» DATASET RECORDS
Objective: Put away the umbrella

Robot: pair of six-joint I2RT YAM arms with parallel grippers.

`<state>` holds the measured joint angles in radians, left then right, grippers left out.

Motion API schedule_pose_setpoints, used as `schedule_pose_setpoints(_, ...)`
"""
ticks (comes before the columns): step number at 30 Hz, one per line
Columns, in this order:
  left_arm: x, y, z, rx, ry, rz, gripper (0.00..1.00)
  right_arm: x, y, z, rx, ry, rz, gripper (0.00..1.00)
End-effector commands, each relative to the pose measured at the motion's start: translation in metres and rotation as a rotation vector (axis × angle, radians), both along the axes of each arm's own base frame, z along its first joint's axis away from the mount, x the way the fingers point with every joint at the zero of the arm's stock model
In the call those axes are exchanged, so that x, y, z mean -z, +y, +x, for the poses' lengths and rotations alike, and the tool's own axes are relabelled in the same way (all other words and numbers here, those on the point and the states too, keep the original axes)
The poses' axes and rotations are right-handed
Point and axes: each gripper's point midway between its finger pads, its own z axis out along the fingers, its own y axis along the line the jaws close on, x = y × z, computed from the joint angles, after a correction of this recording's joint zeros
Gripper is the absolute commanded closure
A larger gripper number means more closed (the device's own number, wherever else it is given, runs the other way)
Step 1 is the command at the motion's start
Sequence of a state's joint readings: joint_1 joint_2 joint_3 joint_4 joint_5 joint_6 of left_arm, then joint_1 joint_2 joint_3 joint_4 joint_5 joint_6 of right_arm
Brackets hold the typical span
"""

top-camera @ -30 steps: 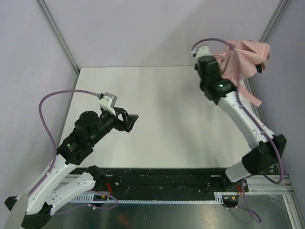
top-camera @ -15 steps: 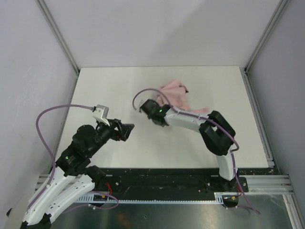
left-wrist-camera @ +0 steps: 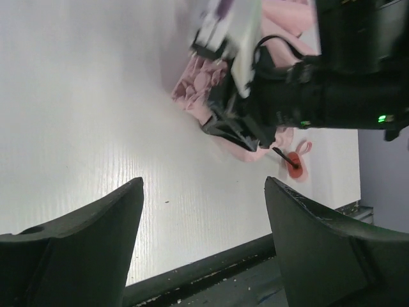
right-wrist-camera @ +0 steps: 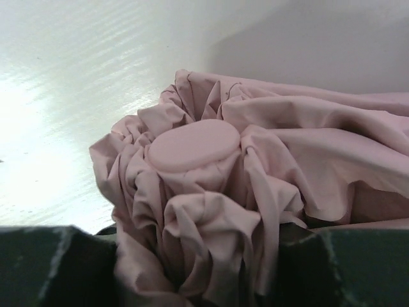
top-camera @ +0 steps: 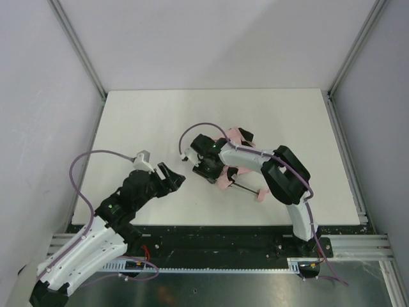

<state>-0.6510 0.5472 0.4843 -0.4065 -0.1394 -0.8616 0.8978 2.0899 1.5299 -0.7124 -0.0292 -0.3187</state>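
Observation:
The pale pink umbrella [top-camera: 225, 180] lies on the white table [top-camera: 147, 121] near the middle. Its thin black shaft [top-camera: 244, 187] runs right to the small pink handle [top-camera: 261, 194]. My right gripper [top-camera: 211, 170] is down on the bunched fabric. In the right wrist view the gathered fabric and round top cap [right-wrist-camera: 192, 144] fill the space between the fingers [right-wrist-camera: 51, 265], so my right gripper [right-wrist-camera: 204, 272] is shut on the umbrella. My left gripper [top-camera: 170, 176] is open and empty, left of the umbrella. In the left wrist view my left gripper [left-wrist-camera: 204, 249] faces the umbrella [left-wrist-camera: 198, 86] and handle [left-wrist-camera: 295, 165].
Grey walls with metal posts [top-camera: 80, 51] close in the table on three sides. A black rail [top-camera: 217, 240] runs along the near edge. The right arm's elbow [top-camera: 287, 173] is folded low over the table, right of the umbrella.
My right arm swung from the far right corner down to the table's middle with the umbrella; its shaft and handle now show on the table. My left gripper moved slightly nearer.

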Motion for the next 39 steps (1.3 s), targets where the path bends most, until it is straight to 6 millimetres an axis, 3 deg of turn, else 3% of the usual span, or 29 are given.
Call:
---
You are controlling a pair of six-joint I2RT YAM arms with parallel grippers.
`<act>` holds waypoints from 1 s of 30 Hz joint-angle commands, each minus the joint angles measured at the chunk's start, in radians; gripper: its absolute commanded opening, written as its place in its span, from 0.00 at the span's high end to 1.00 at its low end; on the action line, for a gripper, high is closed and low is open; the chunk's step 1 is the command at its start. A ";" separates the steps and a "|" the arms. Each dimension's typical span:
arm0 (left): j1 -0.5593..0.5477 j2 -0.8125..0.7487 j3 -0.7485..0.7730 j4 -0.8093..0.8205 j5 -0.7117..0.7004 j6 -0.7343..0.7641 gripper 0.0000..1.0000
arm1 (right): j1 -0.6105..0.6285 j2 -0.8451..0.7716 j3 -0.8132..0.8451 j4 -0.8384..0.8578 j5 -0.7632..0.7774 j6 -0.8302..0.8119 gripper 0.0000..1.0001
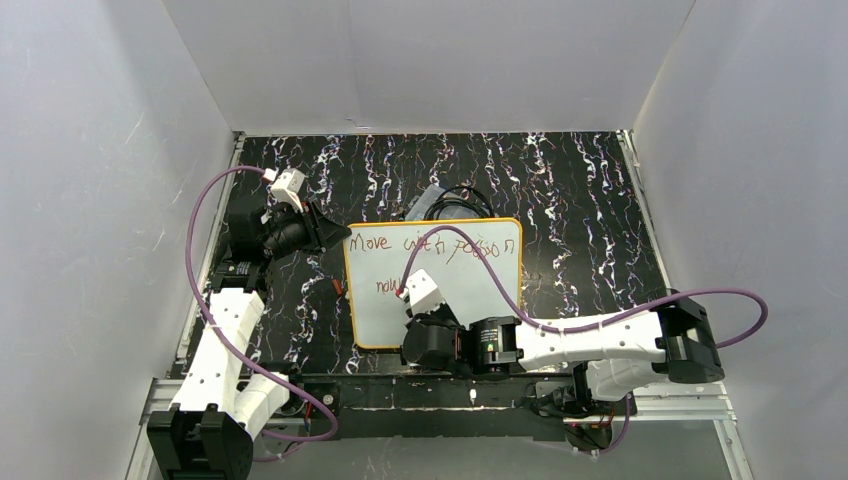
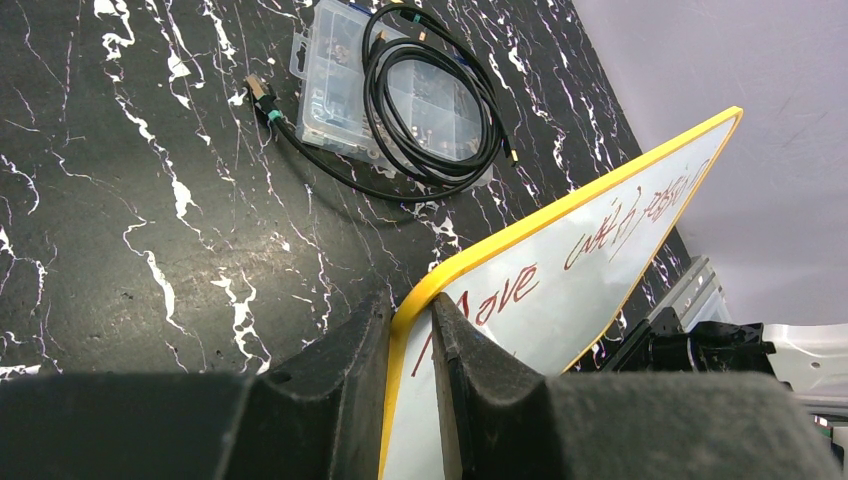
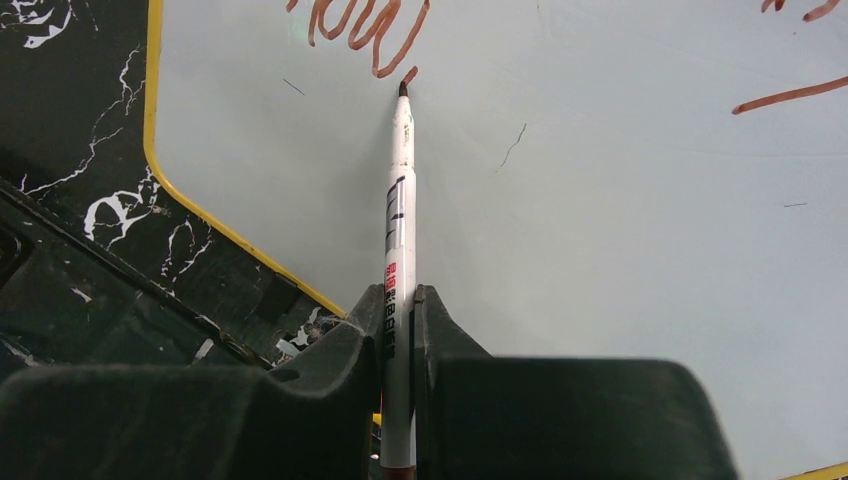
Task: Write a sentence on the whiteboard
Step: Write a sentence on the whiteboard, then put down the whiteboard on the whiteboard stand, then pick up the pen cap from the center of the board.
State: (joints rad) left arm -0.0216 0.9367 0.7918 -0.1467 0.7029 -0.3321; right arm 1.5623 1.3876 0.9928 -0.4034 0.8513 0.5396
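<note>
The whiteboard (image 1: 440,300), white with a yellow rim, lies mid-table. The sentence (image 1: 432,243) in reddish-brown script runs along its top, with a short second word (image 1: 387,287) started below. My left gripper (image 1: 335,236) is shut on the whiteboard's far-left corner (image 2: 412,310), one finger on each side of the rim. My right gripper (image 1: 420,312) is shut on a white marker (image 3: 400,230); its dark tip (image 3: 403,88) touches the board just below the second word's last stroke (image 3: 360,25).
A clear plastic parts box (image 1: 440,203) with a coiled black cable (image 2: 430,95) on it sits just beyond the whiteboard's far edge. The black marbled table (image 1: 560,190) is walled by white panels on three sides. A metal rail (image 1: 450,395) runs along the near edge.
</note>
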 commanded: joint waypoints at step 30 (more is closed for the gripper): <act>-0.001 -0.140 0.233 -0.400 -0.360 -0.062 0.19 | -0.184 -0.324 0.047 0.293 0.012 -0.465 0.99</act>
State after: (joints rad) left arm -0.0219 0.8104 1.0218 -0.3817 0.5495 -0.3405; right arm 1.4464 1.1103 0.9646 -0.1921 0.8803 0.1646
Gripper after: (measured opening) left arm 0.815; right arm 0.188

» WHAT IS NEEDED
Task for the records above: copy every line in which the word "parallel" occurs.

» EXERCISE SOLUTION
Robot: pair of six-joint I2RT YAM arms with parallel grippers.
You are controlling a pair of six-joint I2RT YAM arms with parallel grippers.

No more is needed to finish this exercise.